* Task directions: Transcribe the material from its first line onward, ending with the line that contains "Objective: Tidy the" and adding nothing beyond it.
——————————
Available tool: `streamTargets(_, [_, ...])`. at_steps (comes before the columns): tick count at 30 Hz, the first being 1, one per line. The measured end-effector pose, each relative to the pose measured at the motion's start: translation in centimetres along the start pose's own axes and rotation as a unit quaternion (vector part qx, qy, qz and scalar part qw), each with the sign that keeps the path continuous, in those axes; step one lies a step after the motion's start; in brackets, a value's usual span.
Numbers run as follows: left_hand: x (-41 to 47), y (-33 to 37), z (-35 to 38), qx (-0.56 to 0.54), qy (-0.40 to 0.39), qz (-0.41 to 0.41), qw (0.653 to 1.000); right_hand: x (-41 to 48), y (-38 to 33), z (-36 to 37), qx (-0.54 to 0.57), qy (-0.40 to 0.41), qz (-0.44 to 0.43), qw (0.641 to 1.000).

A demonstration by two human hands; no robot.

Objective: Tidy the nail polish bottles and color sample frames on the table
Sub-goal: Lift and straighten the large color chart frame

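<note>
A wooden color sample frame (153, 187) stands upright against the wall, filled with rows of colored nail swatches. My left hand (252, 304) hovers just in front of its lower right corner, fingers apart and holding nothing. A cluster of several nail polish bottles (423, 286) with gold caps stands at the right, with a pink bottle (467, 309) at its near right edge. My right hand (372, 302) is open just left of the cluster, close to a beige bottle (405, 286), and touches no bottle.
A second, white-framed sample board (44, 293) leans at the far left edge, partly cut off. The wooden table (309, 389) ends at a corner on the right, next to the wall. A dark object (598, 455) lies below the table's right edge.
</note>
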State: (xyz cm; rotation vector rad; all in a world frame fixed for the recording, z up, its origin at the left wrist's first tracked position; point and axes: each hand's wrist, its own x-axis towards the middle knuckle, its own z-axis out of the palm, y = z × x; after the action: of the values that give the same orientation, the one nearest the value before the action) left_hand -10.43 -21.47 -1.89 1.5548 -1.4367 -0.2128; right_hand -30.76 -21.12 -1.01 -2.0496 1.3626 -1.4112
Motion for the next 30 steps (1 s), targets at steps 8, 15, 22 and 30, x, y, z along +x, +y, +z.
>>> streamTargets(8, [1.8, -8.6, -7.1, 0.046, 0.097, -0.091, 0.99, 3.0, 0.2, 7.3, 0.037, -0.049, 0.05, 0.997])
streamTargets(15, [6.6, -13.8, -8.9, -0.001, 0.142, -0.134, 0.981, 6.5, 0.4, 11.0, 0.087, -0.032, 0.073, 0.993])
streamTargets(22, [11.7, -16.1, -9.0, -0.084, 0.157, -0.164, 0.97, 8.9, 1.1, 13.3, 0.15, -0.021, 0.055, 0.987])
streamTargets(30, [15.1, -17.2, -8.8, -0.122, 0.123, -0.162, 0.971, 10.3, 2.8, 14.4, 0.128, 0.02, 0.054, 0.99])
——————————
* Task output:
Available tool: `streamTargets(_, [_, ...])`. at_steps (comes before the columns): tick count at 30 Hz, the first being 1, one per line. The measured end-effector pose, each relative to the pose measured at the motion's start: translation in centimetres along the start pose's own axes and rotation as a unit quaternion (vector part qx, qy, qz and scalar part qw), each with the sign that keeps the path continuous, in those axes; step one lies a step after the motion's start; in brackets, a value's usual span.
Numbers run as follows: left_hand: x (-41 to 47), y (-33 to 37), z (-35 to 38), qx (-0.56 to 0.54), qy (-0.40 to 0.39), qz (-0.41 to 0.41), qw (0.653 to 1.000); right_hand: x (-41 to 48), y (-38 to 33), z (-36 to 37), qx (-0.54 to 0.57), qy (-0.40 to 0.41), qz (-0.44 to 0.43), qw (0.641 to 1.000).

A demonstration by two human hands; no robot.

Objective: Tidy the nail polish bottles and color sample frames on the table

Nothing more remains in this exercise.